Title XVI, Subtitle C, which is referred to as “Cyberspace-Related Matters,” contains several provisions, suggestions and requirements which range from prohibiting Kaspersky Lab products on federal systems (Section 1634) to studying the application of blockchain technologies for the DOD (Section 1646), and even authorizing the department to help states assess and detect cyber vulnerabilities in state elections (1638). Additionally, Congress wants DOD to concentrate on increasing America’s leadership role in the development of international legal norms for cyber warfare. While these are all important aspects of the U.S. national cybersecurity posture, they are constituent elements of a much larger query: what is the U.S. cyber posture and position. Fortuitously, this section contains provisions that require the DOD to analyze, study and propose answers to these questions which play a unique role in preserving America’s national security into the twenty-first century. Congress has used its power of the purse to ensure heightened engagement with these essential issues. This article seeks to present and consider Congress’ priorities in this space as they were made manifest in the 2018 NDAA.
Section 1631 & 1632—Developing Legal Norms in Cyber Warfare
We begin this analysis at the beginning, namely Section 1631. The Section requires that the secretary of defense “submit to the [House and Senate Armed Services and Appropriations Committees (“Defense Committees”)] notice in writing of any sensitive military cyber operation conducted [ . . . ] no later than forty-eight hours following such operation.” The section proceeds to define a “sensitive military action” as either an offensive cyber operation or a defensive cyber operation that takes place outside of the DOD network (in layman’s terms, a “hack back”). In either case, the operation must be carried out by the U.S. Armed Forces and it must occur in a geographic area where the United States is either involved in hostilities or has declared hostilities.
Clearly, Congress has chosen to expand its oversight role with regard to the DODs actions in the cyber domain. Far more interestingly, Congress has also expanded the tools used by U.S. cyber operators.
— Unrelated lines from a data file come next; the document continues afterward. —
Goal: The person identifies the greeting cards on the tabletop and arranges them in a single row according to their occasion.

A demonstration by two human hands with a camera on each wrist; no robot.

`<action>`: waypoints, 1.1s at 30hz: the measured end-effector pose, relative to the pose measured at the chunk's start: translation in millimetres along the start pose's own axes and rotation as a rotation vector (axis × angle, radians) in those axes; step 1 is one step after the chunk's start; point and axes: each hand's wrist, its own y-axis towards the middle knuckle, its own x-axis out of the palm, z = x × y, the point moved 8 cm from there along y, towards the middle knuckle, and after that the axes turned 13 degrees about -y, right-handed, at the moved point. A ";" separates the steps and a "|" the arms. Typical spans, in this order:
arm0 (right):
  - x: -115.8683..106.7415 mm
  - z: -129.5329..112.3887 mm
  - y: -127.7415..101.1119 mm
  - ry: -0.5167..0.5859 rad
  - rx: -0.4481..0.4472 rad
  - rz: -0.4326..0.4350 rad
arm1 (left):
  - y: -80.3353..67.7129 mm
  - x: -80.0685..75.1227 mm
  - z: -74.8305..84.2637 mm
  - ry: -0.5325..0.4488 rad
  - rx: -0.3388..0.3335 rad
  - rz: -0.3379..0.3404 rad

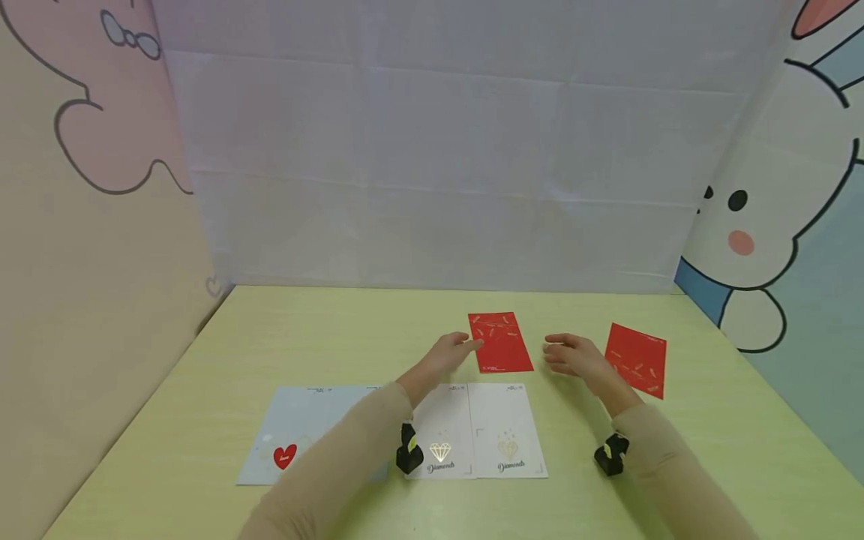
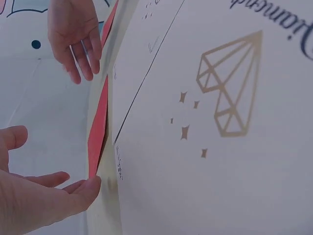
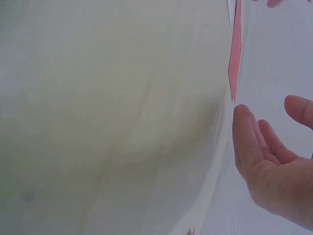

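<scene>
A red card with gold print [image 1: 502, 343] lies on the table between the two hands. My left hand [image 1: 448, 355] is at its left edge, a fingertip overlapping the edge in the head view. In the left wrist view the fingers of that hand [image 2: 46, 196] are loosely spread, with the thumb apart and nothing gripped. To the right of the card is my right hand [image 1: 577, 356], over the table with fingers relaxed and apart. The right wrist view shows its palm [image 3: 276, 176] holding nothing. A second red card [image 1: 637, 361] lies to the right, partly behind the right wrist.
Two white sheets with gold diamonds and the word Diamonds [image 1: 508, 435] lie side by side in front. A pale blue sheet with a red heart [image 1: 297, 420] lies left of them, partly hidden by the left sleeve. A white cloth [image 1: 445, 172] hangs behind the table.
</scene>
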 end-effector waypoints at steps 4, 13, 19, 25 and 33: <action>3.4 -5.4 2.9 0.053 0.004 -0.029 | 5.8 0.3 -5.8 -0.069 -0.051 0.015; 6.8 21.6 29.4 0.174 0.066 -0.012 | 11.5 2.1 -9.0 -0.156 -0.082 0.021; 11.5 2.0 15.0 0.177 0.081 -0.036 | 9.8 4.5 -7.6 -0.243 -0.107 0.013; 13.2 -1.0 12.7 0.165 0.114 -0.027 | 8.9 10.8 -6.5 -0.276 -0.106 -0.011; 17.3 0.7 17.3 0.136 0.117 -0.031 | 10.4 11.9 -8.9 -0.301 -0.109 0.017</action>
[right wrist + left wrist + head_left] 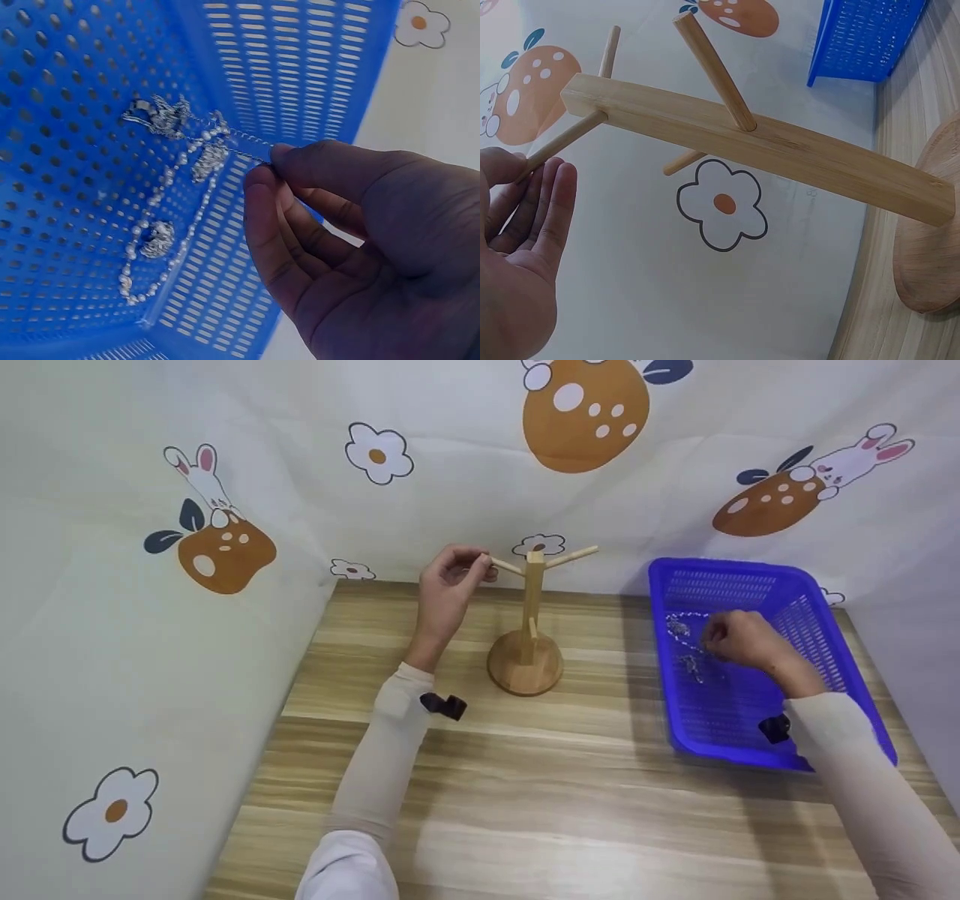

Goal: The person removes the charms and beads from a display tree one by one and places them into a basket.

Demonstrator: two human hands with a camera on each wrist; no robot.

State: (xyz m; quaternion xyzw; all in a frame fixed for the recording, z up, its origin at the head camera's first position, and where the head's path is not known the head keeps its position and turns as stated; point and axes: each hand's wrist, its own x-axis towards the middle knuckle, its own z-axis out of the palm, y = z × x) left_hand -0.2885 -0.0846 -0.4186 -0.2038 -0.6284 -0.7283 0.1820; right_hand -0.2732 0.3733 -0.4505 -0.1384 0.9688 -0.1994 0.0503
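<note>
A wooden stand [532, 607] with slanted pegs rises from a round base at the back of the table [525, 810]. My left hand [480, 562] pinches the tip of its left peg [562, 142]; in the left wrist view my left hand [525, 169] has thumb and fingers closing on that tip. My right hand [709, 639] reaches into the blue basket [750, 574]. There, my right hand [266, 161] pinches a thin silver chain [240, 146] between thumb and forefinger. Pearl necklaces [169, 180] with silver pendants lie tangled on the basket floor.
A cloth backdrop [450, 450] printed with flowers, rabbits and mushrooms hangs close behind and on both sides. The basket stands at the table's right side, its near edge by my right forearm. Bare wood lies in front of the stand.
</note>
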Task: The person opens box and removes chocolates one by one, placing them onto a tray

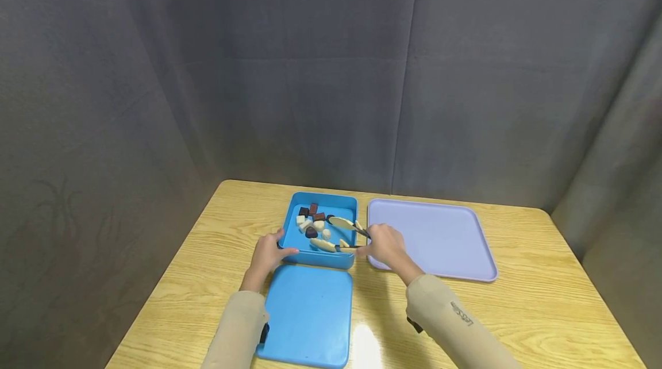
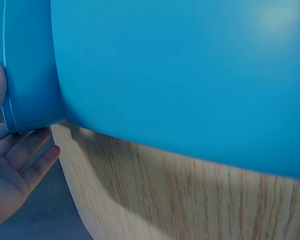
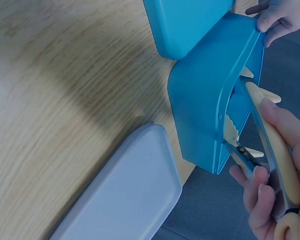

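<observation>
— What bears the arrangement?
— The wood-grain tabletop (image 1: pixel 538 300). The lavender tray (image 1: pixel 434 237) lies flat at right; the blue lid (image 1: pixel 310 311) lies left of it and nearer me, just before the blue box (image 1: pixel 323 258).
— And your hands?
— My left hand (image 1: pixel 266 253) grips the box at its near left corner, thumb at the rim. My right hand (image 1: pixel 384 243) grasps the tongs (image 1: pixel 341 223), whose cream tips reach over the box's right wall and stand apart inside.
— The smallest items?
— Dark pieces (image 1: pixel 311 232) and white pieces (image 1: pixel 306 225), clustered on the box floor. One white ball (image 1: pixel 326 234) lies between the tips; whether they touch it, I cannot tell.
</observation>
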`<state>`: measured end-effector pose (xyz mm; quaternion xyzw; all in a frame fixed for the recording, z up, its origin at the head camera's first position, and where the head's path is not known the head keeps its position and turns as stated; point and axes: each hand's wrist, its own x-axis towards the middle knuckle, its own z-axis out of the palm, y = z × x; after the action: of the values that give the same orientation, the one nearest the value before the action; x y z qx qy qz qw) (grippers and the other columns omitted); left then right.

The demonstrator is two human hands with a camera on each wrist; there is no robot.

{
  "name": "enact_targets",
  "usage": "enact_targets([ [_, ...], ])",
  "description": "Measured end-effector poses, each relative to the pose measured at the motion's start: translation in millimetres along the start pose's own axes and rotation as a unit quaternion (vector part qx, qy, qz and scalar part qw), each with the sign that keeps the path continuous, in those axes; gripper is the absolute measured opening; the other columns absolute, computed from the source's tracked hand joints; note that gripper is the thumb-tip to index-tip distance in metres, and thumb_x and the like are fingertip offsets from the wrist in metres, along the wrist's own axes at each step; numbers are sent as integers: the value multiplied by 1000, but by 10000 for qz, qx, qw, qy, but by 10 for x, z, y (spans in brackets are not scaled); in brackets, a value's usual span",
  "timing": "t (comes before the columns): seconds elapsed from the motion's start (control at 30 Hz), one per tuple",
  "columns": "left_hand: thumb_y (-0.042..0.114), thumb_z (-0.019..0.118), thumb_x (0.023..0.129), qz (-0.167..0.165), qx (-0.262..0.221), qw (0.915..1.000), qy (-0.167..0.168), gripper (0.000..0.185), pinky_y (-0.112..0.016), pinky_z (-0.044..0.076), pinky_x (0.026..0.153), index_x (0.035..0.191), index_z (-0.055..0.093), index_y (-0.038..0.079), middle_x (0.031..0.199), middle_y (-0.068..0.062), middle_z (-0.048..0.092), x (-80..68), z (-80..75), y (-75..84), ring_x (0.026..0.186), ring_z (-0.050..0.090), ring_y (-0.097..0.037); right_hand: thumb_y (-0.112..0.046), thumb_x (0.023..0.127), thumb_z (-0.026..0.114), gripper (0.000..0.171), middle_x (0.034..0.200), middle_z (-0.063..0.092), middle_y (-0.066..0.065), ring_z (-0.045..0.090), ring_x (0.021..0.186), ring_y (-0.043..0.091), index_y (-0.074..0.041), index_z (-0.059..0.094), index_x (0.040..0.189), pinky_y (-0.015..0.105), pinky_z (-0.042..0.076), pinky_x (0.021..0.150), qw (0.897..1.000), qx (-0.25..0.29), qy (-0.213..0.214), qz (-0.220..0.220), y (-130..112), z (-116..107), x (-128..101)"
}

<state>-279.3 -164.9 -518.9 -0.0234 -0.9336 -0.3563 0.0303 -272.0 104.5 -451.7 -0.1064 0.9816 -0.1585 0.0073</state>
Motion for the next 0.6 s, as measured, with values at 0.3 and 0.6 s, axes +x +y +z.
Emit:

The NDAA mandates that DOD produce “the aggregated results of all reviews of the capability for legality under international law” with respect to any cyber capability that is intended for use as a weapon. If the capability has already been approved for use under applicable international law, then the defense committees must be notified within forty-eight hours from when that capability has been used as a weapon.
In Section 1632, Congress altered its guidance for DOD briefings to the defense committees to include updates on cyber operations undertaken by each of the combatant commands. Congress specifically requires that the Secretary of Defense provide “[a]n overview of authorities and legal issues applicable to the operations, including any relevant legal limitations.” Combining the provisions of Sections 1631 and 1632, it is undeniably clear that Congress is deeply concerned with the evolution of international legal norms applicable to cyber warfare.
These provisions reflect an increased interest on the part of Congress to inform itself and engage with the international legal issues impacting the DOD’s cyber operations and the nation’s cybersecurity posture more broadly. Of particular note is Congress’ focus on the DOD’s process for reviewing the legality of its cyber capabilities. While there has been remarkable progress on developing international legal norms in the cyber domain, the United States has not taken adequately clear and forceful positions on many of these issues. Congress has clearly recognized this deficiency and has positioned itself to more effectively monitor and engage with the issues and to start the process of developing America’s positions on these issues. While the enhanced oversight requirements are a far cry from promulgating a polished, developed U.S. position on these matters, it is an important first step in the process and reflects Congress’ increased interest in engaging with these issues.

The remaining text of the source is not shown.